Lemahnya permintaan domestik dan ekspor yang tidak kompetitif telah mendorong Ford menggandakan penjualan armada massalnya antara tahun 2011 dan 2019, sehingga memperdalam diskon hingga 30 persen atau lebih, kata seseorang yang mengetahui harga tersebut.
Ford mendukung anak perusahaannya di Brasil dengan suntikan tunai sebesar $1,3 miliar, dalam sembilan transfer antara Maret 2018 dan Januari 2021, menurut pengajuan perusahaan Sao Paulo.

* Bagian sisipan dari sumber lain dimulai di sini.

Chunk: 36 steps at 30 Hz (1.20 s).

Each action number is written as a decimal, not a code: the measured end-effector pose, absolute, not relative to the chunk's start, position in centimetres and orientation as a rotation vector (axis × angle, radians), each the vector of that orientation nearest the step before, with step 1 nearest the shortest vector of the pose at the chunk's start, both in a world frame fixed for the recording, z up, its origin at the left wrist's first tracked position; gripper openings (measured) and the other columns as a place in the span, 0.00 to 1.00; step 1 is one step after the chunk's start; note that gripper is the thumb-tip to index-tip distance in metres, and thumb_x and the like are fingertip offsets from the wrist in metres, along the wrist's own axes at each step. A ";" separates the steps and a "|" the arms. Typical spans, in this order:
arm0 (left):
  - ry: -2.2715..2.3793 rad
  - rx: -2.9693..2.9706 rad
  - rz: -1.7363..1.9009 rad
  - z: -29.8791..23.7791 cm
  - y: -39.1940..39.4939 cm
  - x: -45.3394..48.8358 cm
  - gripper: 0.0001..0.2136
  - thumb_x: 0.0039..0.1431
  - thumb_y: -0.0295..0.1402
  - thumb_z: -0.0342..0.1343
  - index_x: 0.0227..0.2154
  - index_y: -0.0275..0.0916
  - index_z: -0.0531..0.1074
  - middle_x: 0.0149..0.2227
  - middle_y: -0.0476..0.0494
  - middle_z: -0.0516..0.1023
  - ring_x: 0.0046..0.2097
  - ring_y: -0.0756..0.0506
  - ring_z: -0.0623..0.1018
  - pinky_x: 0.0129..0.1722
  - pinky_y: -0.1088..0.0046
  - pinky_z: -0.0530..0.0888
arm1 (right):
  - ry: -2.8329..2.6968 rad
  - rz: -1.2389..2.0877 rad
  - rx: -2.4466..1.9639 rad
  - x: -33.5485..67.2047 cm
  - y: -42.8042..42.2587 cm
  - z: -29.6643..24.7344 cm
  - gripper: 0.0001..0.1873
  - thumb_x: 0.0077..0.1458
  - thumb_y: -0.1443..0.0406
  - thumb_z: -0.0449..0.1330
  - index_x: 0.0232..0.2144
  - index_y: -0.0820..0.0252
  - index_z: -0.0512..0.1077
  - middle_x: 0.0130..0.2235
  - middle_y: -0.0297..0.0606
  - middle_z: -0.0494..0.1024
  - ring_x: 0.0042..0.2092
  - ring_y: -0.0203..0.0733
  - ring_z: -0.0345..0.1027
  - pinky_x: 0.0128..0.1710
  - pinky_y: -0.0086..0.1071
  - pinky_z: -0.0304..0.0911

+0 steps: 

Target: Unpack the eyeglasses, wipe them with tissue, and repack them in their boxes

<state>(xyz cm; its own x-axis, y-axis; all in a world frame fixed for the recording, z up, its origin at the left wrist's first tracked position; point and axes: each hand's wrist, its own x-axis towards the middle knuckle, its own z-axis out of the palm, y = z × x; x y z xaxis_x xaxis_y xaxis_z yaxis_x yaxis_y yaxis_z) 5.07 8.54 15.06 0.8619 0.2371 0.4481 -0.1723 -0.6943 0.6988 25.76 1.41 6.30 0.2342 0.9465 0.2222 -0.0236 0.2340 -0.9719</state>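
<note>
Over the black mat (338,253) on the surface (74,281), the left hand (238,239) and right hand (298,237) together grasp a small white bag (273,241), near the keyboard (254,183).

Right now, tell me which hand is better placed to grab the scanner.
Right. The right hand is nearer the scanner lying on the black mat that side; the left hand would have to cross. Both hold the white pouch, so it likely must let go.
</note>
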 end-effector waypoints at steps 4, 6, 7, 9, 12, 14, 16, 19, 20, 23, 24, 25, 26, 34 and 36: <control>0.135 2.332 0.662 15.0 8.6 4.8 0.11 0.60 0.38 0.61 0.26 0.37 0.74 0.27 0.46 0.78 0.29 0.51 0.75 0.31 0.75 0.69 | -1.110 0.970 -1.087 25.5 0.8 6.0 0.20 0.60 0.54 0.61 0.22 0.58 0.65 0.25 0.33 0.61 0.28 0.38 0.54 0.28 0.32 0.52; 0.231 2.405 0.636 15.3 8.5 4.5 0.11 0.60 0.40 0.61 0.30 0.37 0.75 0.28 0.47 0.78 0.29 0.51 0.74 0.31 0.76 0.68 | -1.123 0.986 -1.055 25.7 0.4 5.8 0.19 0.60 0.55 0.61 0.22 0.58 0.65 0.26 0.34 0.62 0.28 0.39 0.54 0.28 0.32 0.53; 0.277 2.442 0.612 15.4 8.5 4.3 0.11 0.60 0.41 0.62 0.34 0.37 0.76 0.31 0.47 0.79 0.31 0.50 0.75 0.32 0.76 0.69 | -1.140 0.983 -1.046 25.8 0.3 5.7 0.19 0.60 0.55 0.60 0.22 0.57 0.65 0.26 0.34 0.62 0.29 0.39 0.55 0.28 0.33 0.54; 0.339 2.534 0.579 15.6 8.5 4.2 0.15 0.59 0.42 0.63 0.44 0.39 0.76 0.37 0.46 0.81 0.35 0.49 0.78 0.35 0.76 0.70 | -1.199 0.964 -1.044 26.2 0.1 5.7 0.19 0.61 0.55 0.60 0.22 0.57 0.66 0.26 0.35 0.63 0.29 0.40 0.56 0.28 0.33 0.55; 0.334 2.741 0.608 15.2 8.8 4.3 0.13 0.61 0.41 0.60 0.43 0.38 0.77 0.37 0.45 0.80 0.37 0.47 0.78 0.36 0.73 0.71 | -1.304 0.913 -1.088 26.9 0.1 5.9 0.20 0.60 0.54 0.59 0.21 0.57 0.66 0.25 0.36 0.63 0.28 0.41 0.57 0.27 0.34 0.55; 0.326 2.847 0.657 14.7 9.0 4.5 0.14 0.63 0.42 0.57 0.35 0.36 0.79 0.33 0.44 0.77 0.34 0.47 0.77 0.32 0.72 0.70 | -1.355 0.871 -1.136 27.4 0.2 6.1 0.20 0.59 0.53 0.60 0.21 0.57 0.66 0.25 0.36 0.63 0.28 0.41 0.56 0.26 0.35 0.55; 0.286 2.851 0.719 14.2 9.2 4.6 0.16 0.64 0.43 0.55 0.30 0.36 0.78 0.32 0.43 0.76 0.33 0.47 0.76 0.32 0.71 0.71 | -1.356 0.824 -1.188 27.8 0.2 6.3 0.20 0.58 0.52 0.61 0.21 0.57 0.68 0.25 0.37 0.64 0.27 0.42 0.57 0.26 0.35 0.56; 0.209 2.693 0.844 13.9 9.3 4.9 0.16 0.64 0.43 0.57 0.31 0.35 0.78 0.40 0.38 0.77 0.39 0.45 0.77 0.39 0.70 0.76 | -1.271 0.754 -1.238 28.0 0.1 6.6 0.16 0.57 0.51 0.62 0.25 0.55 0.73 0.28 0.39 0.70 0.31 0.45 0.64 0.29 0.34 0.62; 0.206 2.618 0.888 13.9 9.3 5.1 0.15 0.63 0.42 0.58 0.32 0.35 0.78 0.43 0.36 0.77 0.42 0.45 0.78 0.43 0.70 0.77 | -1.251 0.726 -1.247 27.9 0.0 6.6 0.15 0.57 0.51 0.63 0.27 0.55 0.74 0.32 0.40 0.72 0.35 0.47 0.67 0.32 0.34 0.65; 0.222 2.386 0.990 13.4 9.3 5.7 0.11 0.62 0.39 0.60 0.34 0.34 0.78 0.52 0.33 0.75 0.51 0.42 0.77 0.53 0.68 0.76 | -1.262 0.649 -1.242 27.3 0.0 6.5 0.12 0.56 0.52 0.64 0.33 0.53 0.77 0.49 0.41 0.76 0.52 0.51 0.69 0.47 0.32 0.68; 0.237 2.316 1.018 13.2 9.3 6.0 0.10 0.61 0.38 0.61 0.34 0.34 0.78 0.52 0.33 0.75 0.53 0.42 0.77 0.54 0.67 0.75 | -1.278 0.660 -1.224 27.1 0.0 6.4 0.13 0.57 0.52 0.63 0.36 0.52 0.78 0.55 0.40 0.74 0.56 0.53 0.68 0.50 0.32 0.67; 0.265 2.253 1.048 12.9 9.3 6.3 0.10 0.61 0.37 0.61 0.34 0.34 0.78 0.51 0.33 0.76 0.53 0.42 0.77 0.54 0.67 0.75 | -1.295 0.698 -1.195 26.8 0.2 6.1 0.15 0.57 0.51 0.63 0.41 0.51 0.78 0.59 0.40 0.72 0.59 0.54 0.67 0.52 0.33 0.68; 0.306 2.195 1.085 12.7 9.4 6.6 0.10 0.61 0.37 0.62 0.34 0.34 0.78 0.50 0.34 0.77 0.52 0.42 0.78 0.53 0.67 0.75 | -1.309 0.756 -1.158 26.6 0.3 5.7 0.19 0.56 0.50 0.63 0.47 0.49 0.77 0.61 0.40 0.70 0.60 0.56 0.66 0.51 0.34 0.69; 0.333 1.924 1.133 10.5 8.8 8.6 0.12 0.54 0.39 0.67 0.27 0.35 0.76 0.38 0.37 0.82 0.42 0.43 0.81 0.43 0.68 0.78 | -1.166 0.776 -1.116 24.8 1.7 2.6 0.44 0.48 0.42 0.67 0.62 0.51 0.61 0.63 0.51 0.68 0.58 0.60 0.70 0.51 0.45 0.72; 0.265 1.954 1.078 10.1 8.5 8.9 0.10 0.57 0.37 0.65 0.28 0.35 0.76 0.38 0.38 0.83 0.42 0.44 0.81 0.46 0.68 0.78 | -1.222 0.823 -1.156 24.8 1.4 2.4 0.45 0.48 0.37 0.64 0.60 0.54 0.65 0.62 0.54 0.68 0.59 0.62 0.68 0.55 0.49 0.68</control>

Pada akhir tahun 2019, Ford sedang mempertimbangkan perubahan strategis besar-besaran untuk memproduksi SUV di Brasil dan merencanakan tiga model, menurut tiga sumber yang mengetahui operasi tersebut.
Meski begitu, banyak pesaingnya yang sudah merombak jajaran produk mereka selama sekitar dua tahun untuk memproduksi kendaraan semacam itu.
“Faktanya adalah Ford belum berhasil memodernisasi rangkaian produknya secepat para pesaingnya,” kata Ricardo Bacellar, kepala otomotif di divisi konsultasi KPMG di Brasil.
Pada akhirnya, rencana SUV tersebut tidak pernah membuahkan hasil.
Pada bulan April 2020, dampak ekonomi yang disebabkan oleh pandemi ini memaksa Ford untuk mengevaluasi kembali rencananya untuk Brasil, kata produsen mobil tersebut.
Meski begitu, Ford telah membuat komitmen kepada pemerintah pada bulan November lalu untuk berinvestasi lebih banyak di Brasil dan mengatakan kepada dealernya pada bulan Desember bahwa pihaknya memperkirakan peningkatan penjualan pada tahun 2021, menurut pengumuman pemerintah dan asosiasi dealer.
Namun hanya beberapa minggu kemudian, produksinya dihentikan.
Mereka menutup tiga pabriknya, yang terbesar di Camaçari, di negara bagian Bahia di timur laut. Negara ini hanya memiliki bisnis kecil yang menjual barang impor, sebuah pasar khusus untuk mobil kelas atas yang membuat tarif impor menjadi sangat mahal bagi banyak orang.
Mustang Mach-E serba listrik Ford, misalnya, yang mana mulai dari $48.100 di ASakan dijual seharga $94.000 di Brasil, yang pendapatan per kapitanya jauh lebih rendah.
Meskipun Ford menjual 18.000 mobil di Brasil pada April 2019, Ford menjual 1.500 mobil di bulan yang sama tahun ini.